▸ **Your goal**
Your answer must be every record below, written out exactly as it appears.

▸ **Available data**
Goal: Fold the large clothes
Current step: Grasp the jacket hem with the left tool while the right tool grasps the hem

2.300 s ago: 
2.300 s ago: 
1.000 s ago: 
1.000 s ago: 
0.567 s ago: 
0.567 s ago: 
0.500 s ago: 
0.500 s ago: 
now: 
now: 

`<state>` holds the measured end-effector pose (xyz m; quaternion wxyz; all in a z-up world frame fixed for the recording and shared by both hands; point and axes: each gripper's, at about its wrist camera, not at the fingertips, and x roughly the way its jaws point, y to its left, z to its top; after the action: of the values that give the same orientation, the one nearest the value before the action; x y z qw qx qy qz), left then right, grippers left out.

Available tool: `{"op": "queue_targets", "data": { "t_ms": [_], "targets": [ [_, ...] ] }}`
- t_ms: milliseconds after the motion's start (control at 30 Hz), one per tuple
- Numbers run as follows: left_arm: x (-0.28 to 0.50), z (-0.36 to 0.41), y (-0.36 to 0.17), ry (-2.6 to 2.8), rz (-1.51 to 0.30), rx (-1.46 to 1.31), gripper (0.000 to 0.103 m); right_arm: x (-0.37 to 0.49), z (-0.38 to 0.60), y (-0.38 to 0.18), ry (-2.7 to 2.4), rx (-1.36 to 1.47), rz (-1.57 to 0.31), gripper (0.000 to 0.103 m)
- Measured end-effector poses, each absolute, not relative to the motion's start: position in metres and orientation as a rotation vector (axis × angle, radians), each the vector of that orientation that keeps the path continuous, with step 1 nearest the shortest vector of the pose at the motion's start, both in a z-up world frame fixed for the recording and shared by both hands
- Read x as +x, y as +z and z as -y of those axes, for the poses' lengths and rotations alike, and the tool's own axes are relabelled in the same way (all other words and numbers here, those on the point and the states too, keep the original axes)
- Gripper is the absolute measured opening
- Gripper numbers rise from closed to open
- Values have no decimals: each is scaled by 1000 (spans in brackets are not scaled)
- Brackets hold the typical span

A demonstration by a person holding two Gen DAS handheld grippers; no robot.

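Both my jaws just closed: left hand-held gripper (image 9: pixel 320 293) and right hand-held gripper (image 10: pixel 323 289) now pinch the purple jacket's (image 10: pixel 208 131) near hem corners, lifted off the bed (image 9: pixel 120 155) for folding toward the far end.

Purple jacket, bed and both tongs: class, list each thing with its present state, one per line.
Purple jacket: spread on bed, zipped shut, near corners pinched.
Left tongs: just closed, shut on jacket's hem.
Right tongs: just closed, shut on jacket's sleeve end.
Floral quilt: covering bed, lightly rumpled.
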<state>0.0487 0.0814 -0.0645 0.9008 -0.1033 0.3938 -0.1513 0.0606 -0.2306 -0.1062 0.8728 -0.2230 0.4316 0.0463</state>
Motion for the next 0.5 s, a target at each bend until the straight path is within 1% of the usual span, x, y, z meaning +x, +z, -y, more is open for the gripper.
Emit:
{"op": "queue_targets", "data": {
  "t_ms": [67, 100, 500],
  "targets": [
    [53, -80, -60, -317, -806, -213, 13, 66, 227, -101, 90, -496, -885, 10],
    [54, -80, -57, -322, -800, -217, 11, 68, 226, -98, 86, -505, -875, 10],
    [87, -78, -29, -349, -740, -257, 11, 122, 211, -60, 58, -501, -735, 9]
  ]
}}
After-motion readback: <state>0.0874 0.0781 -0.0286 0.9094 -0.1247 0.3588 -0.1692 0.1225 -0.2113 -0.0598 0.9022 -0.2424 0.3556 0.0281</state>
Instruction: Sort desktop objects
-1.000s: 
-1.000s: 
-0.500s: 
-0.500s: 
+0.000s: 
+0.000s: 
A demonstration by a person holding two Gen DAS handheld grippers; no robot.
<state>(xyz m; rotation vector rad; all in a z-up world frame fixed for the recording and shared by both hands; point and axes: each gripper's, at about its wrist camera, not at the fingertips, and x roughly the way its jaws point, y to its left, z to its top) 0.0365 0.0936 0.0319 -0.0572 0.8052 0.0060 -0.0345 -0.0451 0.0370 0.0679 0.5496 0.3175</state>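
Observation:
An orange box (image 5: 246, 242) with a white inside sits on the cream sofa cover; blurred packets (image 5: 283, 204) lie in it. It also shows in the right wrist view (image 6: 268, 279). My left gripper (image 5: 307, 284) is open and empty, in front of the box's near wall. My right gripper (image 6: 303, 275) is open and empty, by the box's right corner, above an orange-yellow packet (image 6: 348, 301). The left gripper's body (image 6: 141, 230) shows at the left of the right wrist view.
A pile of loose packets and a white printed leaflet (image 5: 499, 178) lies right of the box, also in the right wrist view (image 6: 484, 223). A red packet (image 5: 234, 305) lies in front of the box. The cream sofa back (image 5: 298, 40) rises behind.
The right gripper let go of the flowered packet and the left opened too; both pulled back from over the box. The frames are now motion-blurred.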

▸ **Exercise output**
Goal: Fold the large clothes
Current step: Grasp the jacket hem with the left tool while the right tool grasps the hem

2.300 s ago: 
2.300 s ago: 
1.000 s ago: 
1.000 s ago: 
0.567 s ago: 
0.567 s ago: 
0.500 s ago: 
0.500 s ago: 
now: 
now: 

`<state>` holds the measured end-effector pose (xyz m; quaternion wxyz; all in a z-up world frame fixed for the recording and shared by both hands; point and axes: each gripper's, at about its wrist camera, not at the fingertips, and x roughly the way its jaws point, y to its left, z to its top; after the action: of the values that give the same orientation, the one nearest the value before the action; x y z qw qx qy qz), left then right, grippers left out.

Available tool: `{"op": "queue_targets", "data": { "t_ms": [_], "targets": [ [_, ...] ] }}`
- t_ms: milliseconds after the motion's start (control at 30 Hz), one per tuple
- Numbers run as follows: left_arm: x (-0.28 to 0.50), z (-0.36 to 0.41), y (-0.36 to 0.17), ry (-2.6 to 2.8), rz (-1.51 to 0.30), rx (-1.46 to 1.31), gripper (0.000 to 0.103 m); right_arm: x (-0.37 to 0.49), z (-0.38 to 0.60), y (-0.38 to 0.18), ry (-2.7 to 2.4), rx (-1.36 to 1.47), rz (-1.57 to 0.31), gripper (0.000 to 0.103 m)
- Measured end-effector poses, each absolute, not relative to the motion's start: position in metres and orientation as a rotation vector (axis × angle, radians), each the vector of that orientation that keeps the path continuous, with step 1 nearest the shortest vector of the pose at the motion's start, both in a z-up world frame fixed for the recording and shared by both hands
- Read x as +x, y as +z and z as -y of those axes, for the poses' lengths and rotations alike, and the tool's own axes are relabelled in the same way (all other words and numbers here, those on the point and the states too, keep the original axes)
- Gripper is the absolute measured opening
- Gripper numbers rise from closed to open
- Values have no decimals: each is scaled by 1000 (spans in brackets are not scaled)
- Brackets hold the typical span

A demonstration by a person holding two Gen DAS handheld grippers; no robot.

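Both my jaws just closed: left hand-held gripper (image 9: pixel 320 293) and right hand-held gripper (image 10: pixel 323 289) now pinch the purple jacket's (image 10: pixel 208 131) near hem corners, lifted off the bed (image 9: pixel 120 155) for folding toward the far end.

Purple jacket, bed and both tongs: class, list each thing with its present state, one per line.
Purple jacket: spread on bed, zipped shut, near corners pinched.
Left tongs: just closed, shut on jacket's hem.
Right tongs: just closed, shut on jacket's sleeve end.
Floral quilt: covering bed, lightly rumpled.
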<state>0.0487 0.0814 -0.0645 0.9008 -0.1033 0.3938 -0.1513 0.0606 -0.2306 -0.1062 0.8728 -0.2230 0.4316 0.0463</state>
Motion for the next 0.5 s, a target at each bend until the straight path is within 1% of the usual span, x, y, z meaning +x, +z, -y, more is open for the gripper.
Emit:
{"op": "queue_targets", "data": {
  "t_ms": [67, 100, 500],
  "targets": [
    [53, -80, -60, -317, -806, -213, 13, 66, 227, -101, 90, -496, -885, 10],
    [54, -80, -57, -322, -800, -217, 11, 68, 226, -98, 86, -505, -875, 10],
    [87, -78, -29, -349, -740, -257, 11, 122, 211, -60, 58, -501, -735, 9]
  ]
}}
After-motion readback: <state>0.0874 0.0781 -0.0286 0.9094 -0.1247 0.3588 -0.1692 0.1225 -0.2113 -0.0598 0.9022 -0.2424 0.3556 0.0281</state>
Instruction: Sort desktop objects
-1.000s: 
-1.000s: 
-0.500s: 
-0.500s: 
+0.000s: 
+0.000s: 
A demonstration by a person holding two Gen DAS handheld grippers; no robot.
<state>(xyz m; rotation vector rad; all in a z-up world frame fixed for the recording and shared by both hands; point and axes: each gripper's, at about its wrist camera, not at the fingertips, and x roughly the way its jaws point, y to its left, z to its top) 0.0365 0.0936 0.0319 -0.0572 0.8052 0.0060 -0.0345 -0.0451 0.0370 0.0679 0.5496 0.3175</state>
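Observation:
An orange box (image 5: 246, 242) with a white inside sits on the cream sofa cover; blurred packets (image 5: 283, 204) lie in it. It also shows in the right wrist view (image 6: 268, 279). My left gripper (image 5: 307, 284) is open and empty, in front of the box's near wall. My right gripper (image 6: 303, 275) is open and empty, by the box's right corner, above an orange-yellow packet (image 6: 348, 301). The left gripper's body (image 6: 141, 230) shows at the left of the right wrist view.
A pile of loose packets and a white printed leaflet (image 5: 499, 178) lies right of the box, also in the right wrist view (image 6: 484, 223). A red packet (image 5: 234, 305) lies in front of the box. The cream sofa back (image 5: 298, 40) rises behind.
The right gripper let go of the flowered packet and the left opened too; both pulled back from over the box. The frames are now motion-blurred.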

That completes the answer to this exercise.